Under Armor was founded in 1996 by Kevin Plank, a former college football player who developed the company’s sweat-wicking t-shirts after getting frustrated by playing in cotton clothes. Since then, it has grown into a $ 5 billion outfitter hiring top athletes like Stephen Curry from basketball and Tom Brady from American Football.

The contracts with college sports teams have been Under Armour’s most significant marketing forays in recent years. Top schools receive tens of millions of dollars a year under such agreements, while brands like Under Armor, Nike and Adidas are given the right to use student athletes as billboards for their product when games are broadcast on television.

The director of another leading university sports program, Ray Tanner of the University of South Carolina, said he recently contacted Under Armor to “discuss our current contractual agreement.” A company spokesman had no immediate comment on Under Armor’s relationship with the University of South Carolina.

Other outstanding programs signed by Under Armor include Auburn University, the University of Notre Dame and Yale University.

The company has been challenged in recent years by a convergence of management changes, a decline in wholesalers in the United States and a broad trend towards so-called sports or fashion clothing, which is not the strength of the performance clothing brand.

Last month, David Bergman, Under Armor’s chief financial officer, said the company took several steps to improve liquidity during the Covid-19 crisis, including changing its credit facility and offering convertible bonds. He also said the company will review its sports marketing terms and conditions to maintain cash flow.

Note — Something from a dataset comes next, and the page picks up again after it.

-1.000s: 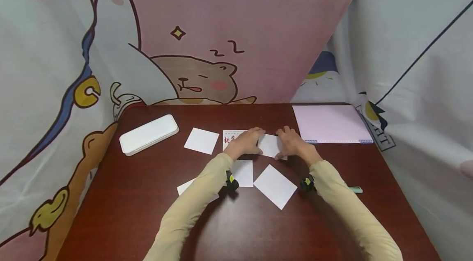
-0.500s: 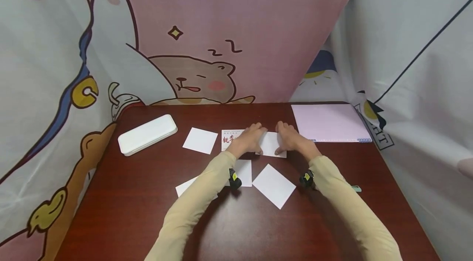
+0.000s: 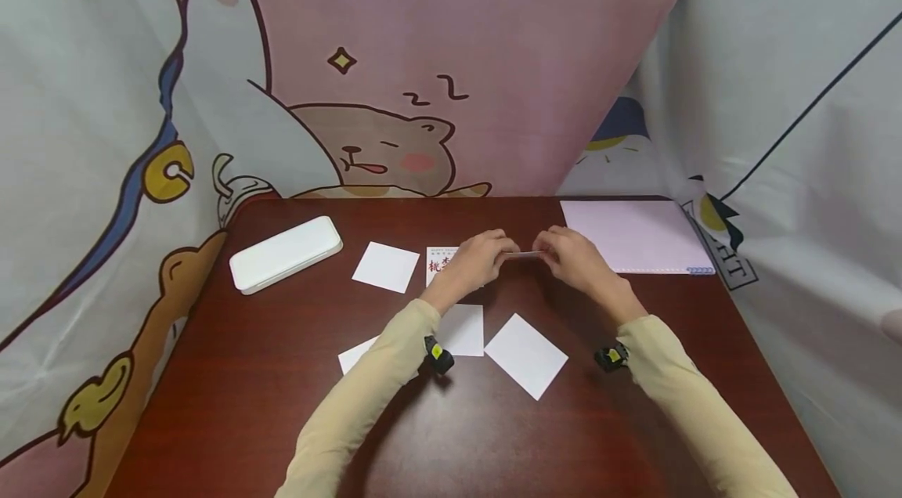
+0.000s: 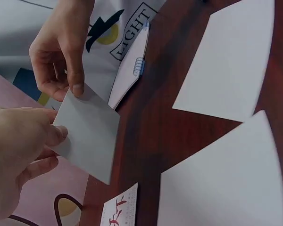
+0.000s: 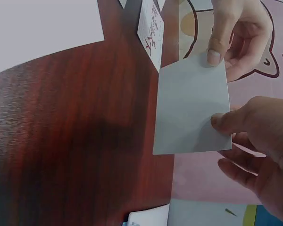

Under Armor is expected to pay $ 131 million in sponsorship and marketing agreements by the end of 2020, as stated in the latest annual filing.

The contract was terminated after UCLA’s sports department reported a $ 18.9 million deficit in the 2018-2019 school year, indicating the underlying financial challenges, even before the pandemic effectively stopped sports activities since spring. The school’s athletes have spoken loudly in the past about problems that they claim to have had with products they received from Under Armor.